Una tempestiva diagnosi ha permesso di salvare la vita di un giovane molisano all’Ospedale “Vietri” di Larino.
    Il giovane, di 32 anni, coniugato, con una figlia di pochi mesi, residente in un centro del Basso Molise, da qualche tempo avvertiva un malessere generale ed aveva sempre la febbre. Ricoverato presso il reparto di Medicina Interna diretto dal dr. Franco Porfilio, è stato sottoposto ad immediati accertamenti clinici. Grazie alla collaborazione del Centro Immunotrasfusionale dello stesso ospedale, è stato possibile individuare la malattia, piuttosto rara in Italia e di difficile diagnosi.
    La Leishmaniosi viscerale, conosciuta anche col nome di Kala azar, è caratterizzata da accessi febbrili irregolari, perdita di peso, anemia, ingrandimento del fegato e della milza, e da un’altissima mortalità se non diagnosticata e trattata tempestivamente.

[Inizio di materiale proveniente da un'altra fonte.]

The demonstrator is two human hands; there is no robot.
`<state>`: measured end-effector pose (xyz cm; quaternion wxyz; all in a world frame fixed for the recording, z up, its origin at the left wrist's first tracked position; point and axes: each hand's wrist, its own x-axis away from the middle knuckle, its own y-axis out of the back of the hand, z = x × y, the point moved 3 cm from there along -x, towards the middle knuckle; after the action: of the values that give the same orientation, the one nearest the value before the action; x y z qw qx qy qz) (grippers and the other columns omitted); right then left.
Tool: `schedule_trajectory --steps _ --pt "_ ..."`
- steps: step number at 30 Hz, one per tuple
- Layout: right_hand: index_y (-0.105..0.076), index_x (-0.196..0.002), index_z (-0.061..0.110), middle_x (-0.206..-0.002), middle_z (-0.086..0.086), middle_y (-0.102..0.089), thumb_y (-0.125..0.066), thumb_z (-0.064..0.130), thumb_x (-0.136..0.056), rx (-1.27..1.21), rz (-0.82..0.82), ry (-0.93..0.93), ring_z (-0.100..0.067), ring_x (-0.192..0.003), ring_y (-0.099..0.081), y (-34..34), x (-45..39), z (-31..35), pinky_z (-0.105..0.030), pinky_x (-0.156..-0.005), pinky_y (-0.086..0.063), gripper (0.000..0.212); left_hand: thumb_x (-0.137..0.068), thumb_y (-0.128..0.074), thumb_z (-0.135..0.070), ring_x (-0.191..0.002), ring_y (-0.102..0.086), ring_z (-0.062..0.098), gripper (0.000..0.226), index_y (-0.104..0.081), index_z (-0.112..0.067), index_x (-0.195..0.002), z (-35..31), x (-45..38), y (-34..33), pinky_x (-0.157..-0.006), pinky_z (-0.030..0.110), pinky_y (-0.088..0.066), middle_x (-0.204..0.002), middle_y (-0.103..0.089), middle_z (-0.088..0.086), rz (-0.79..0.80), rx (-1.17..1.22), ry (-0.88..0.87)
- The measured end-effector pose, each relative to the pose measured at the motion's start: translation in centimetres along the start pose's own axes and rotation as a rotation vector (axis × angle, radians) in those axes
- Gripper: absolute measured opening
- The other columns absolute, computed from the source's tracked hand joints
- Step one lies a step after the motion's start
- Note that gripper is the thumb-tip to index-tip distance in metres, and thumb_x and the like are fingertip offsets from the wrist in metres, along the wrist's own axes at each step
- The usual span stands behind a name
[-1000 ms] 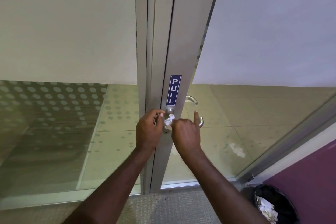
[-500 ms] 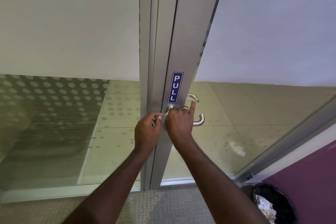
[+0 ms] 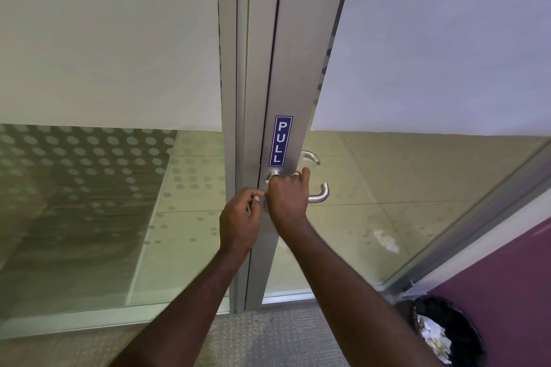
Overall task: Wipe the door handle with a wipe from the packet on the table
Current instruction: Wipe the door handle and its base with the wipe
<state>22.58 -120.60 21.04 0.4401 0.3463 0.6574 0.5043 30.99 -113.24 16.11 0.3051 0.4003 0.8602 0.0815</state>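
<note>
the right hand [image 3: 287,198] was closed over the base of the door handle [image 3: 320,192], just under the blue pull sticker [image 3: 281,140] on the metal door frame [image 3: 298,68]; a small white corner of the wipe [image 3: 267,182] was seen at its knuckles, pressed against the round plate of the handle, while the rest of the wipe was hidden under the fingers. the curved free end of the handle was left uncovered to the right of that hand. the left hand [image 3: 241,223] was held just beside the right one, its fingers curled and pinched together at the frame edge; what was gripped in it, if anything, could not be told. at the lower right corner, a black bin [image 3: 465,334] lined with a dark bag was stood on the floor, and crumpled white paper [image 3: 432,340] was seen inside it.
</note>
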Motion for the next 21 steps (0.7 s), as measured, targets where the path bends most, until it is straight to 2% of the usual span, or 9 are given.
schedule_trajectory --steps 3,5,8,10,13,16,21 --pt "-0.067 -0.083 0.020 -0.072 -0.003 -0.068 -0.066 0.027 -0.088 -0.113 0.011 -0.038 -0.025 -0.075 -0.064 0.1 -0.1 -0.7 -0.043 -0.097 -0.034 0.008 -0.098 -0.057 -0.008 -0.077 -0.064 0.008 0.018 -0.071 -0.018 -0.102 -0.2 0.3 0.2 -0.063 0.018 -0.046 -0.092 -0.073 -0.006 0.002 0.000 0.010" --pt "-0.066 -0.080 0.019 -0.070 -0.004 -0.068 -0.066 0.027 -0.086 -0.120 -0.002 -0.016 -0.027 -0.075 -0.064 0.0 0.4 -1.1 -0.045 -0.100 -0.033 0.010 -0.098 -0.057 -0.008 -0.073 -0.061 0.004 0.018 -0.071 -0.019 -0.102 -0.3 0.5 0.3 -0.062 0.011 -0.040 -0.090 -0.071 -0.008 0.004 0.003 0.015" --pt "-0.069 -0.078 0.012 -0.075 -0.010 -0.069 -0.071 0.015 -0.079 -0.019 -0.111 0.109 -0.031 -0.085 -0.066 -0.7 2.1 -1.6 -0.054 -0.111 -0.033 0.004 -0.099 -0.056 -0.009 -0.072 -0.062 0.006 0.017 -0.071 -0.018 -0.103 -0.5 0.4 0.3 -0.060 0.015 -0.042 -0.090 -0.071 -0.007 0.012 -0.003 0.012" --pt "-0.071 -0.093 0.008 -0.092 -0.014 -0.069 -0.073 0.012 -0.077 0.025 -0.251 0.199 -0.035 -0.099 -0.064 -1.7 3.3 -3.0 -0.058 -0.116 -0.026 0.017 -0.099 -0.056 -0.009 -0.074 -0.064 0.009 0.018 -0.071 -0.017 -0.104 -0.5 0.2 0.4 -0.062 0.019 -0.045 -0.091 -0.072 -0.005 0.008 -0.004 0.005" --pt "-0.064 -0.119 0.022 -0.125 -0.012 -0.060 -0.067 0.013 -0.085 0.050 -0.403 0.267 -0.036 -0.123 -0.055 -2.9 4.5 -7.1 -0.057 -0.120 -0.016 0.035 -0.099 -0.056 -0.008 -0.075 -0.065 0.011 0.018 -0.071 -0.018 -0.103 -0.2 0.2 0.4 -0.063 0.023 -0.048 -0.092 -0.072 -0.005 0.005 0.000 0.008" --pt "-0.060 -0.125 0.034 -0.146 -0.014 -0.049 -0.063 0.019 -0.092 0.039 -0.415 0.198 -0.038 -0.138 -0.044 -3.2 4.7 -11.3 -0.059 -0.120 -0.013 0.037 -0.098 -0.057 -0.008 -0.068 -0.062 0.013 0.019 -0.071 -0.021 -0.101 0.1 0.3 0.0 -0.061 0.028 -0.048 -0.087 -0.071 -0.007 0.020 0.012 0.037" --pt "-0.055 -0.131 0.038 -0.138 -0.011 -0.049 -0.059 0.030 -0.098 -0.050 -0.375 -0.030 -0.034 -0.123 -0.048 -3.4 5.0 -12.7 -0.057 -0.118 -0.015 0.035 -0.097 -0.059 -0.007 -0.072 -0.063 0.011 0.020 -0.072 -0.022 -0.100 0.0 0.5 -0.9 -0.061 0.026 -0.045 -0.087 -0.071 -0.009 0.040 0.005 0.024"
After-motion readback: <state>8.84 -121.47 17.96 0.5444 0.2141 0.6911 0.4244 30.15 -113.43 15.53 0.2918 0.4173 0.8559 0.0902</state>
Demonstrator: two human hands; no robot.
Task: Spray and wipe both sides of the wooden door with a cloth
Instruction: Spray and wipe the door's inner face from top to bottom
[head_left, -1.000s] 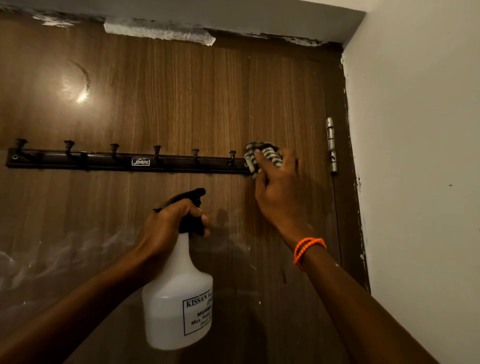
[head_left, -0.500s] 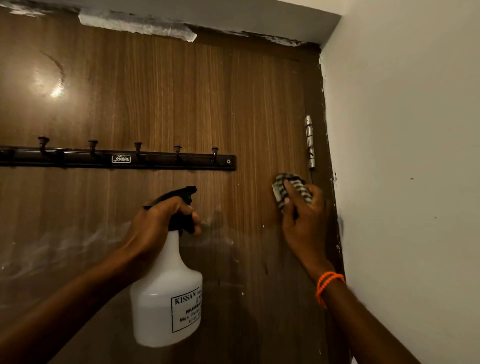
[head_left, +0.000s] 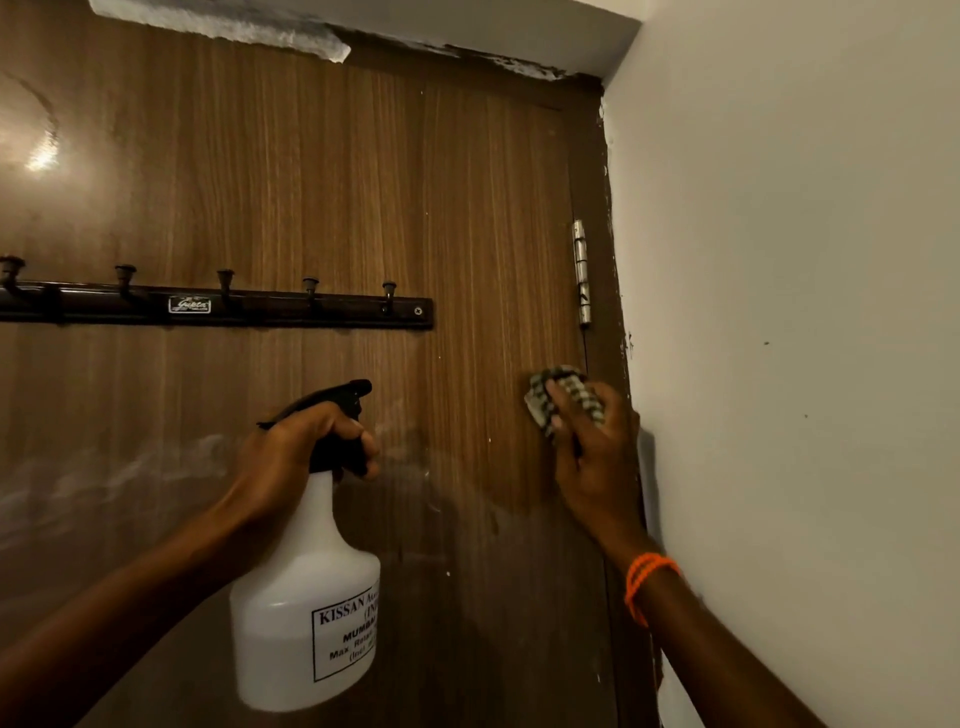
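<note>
Head view of the wooden door (head_left: 322, 197), seen from close range. The right hand (head_left: 592, 462) presses a bunched, checked cloth (head_left: 563, 397) flat against the door near its hinge edge; the fingers lie over the cloth and hold it to the wood, so this grip is closed on the cloth. The cloth sits just below the metal hinge (head_left: 582, 270) and just beside the dark door frame (head_left: 602, 208), which separates the door from the white wall (head_left: 805, 312) on the right. A doubled orange wristband (head_left: 647, 582) circles the right wrist.

The left hand (head_left: 306, 447) grips the black trigger head of a white spray bottle (head_left: 306, 613), fingers curled round the neck and trigger; the nozzle points toward the door. The bottle hangs upright in front of the lower door and hides part of it. Its label reads "KISSAN" in part; the rest is cut off by the bottle's curve.

A dark hook rail (head_left: 218, 309) with five visible pegs runs horizontally across the door, to the left of and above the cloth, well apart from it. Pale streaks (head_left: 130, 473) cross the door's surface below the rail. Along the top of the frame, white paint or plaster (head_left: 249, 26) is ragged and flaking. A bright glare (head_left: 39, 156) shows at the upper left of the door.
</note>
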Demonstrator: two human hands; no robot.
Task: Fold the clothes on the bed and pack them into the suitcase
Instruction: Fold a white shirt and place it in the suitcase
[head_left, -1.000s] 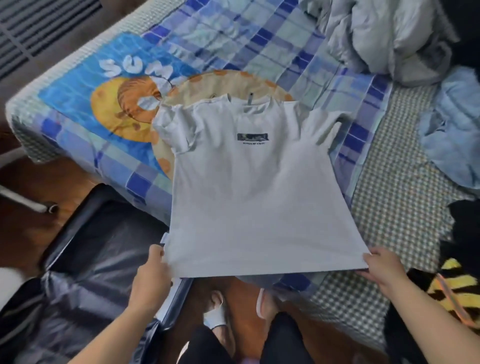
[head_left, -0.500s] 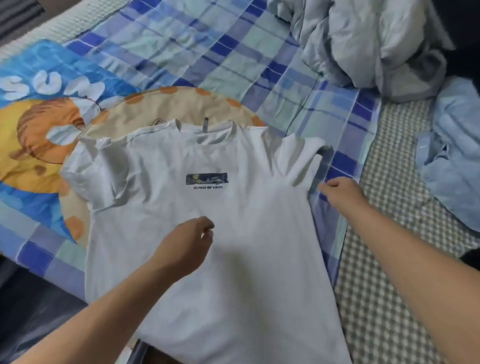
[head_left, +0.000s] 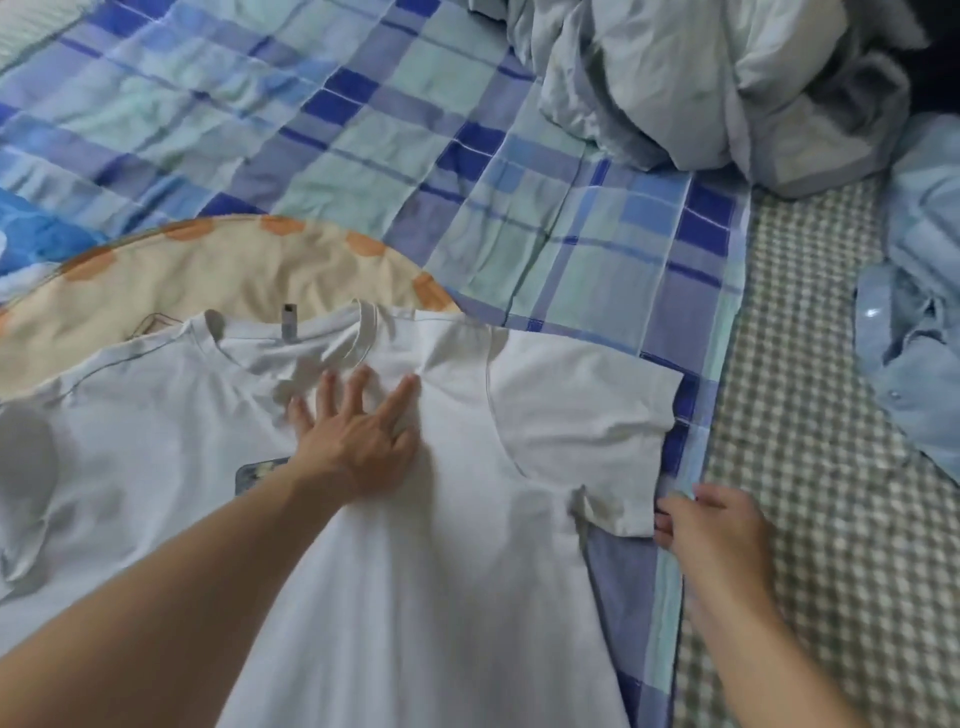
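T-shirt (head_left: 426, 545), white soft cotton, lies flat on the plaid sheet (head_left: 363, 130), its near hem cut off. Left hand (head_left: 358, 441) presses it flat-fingered, half-hiding the chest print. Right hand (head_left: 711, 535) pinches the sleeve edge (head_left: 636, 514), fingertips kinda blurry.

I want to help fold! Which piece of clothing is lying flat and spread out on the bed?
The white T-shirt under the left hand. It lies smoothed out flat, while the light blue shirt at the right edge is crumpled in a heap.
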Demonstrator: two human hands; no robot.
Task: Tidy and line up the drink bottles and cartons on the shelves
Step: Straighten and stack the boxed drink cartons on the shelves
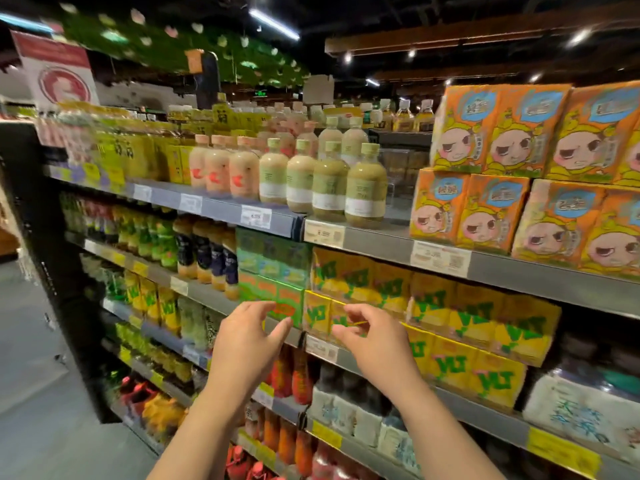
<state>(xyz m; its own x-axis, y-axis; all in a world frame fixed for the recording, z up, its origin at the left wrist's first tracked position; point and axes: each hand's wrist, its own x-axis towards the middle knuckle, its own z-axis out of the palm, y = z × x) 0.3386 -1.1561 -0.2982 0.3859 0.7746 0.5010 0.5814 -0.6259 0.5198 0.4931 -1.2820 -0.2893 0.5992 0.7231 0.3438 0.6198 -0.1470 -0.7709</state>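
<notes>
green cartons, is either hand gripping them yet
No, the left hand and right hand hover open just before the green cartons.

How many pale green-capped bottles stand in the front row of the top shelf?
4 green-capped bottles in the front row: and, running left to right beside the pink-capped bottles. More stand behind, partly hidden.

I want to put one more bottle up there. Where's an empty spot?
One gap shows: bare top shelf between the green bottles and the orange cartons. The yellow cartons and green cartons below look packed tight.
</notes>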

    Le Leishmanie vengono trasmesse all’uomo mediante la puntura di insetti appartenenti al genere Phlebotomus. E’ la femmina del Flebotomo che nel succhiare il sangue di mammiferi e dell’uomo trasmette la malattia dagli animali all’uomo o da uomo a uomo.
    Esistono farmaci, molto costosi, per la cura della Leishmaniosi viscerale, ma il trattamento dev’essere fatto il più precocemente possibile. Non esiste un vaccino.
    I sanitari del “Vietri” già si sono attivati per richiedere il farmaco.
    Le condizioni del giovane stanno lievemente migliorando.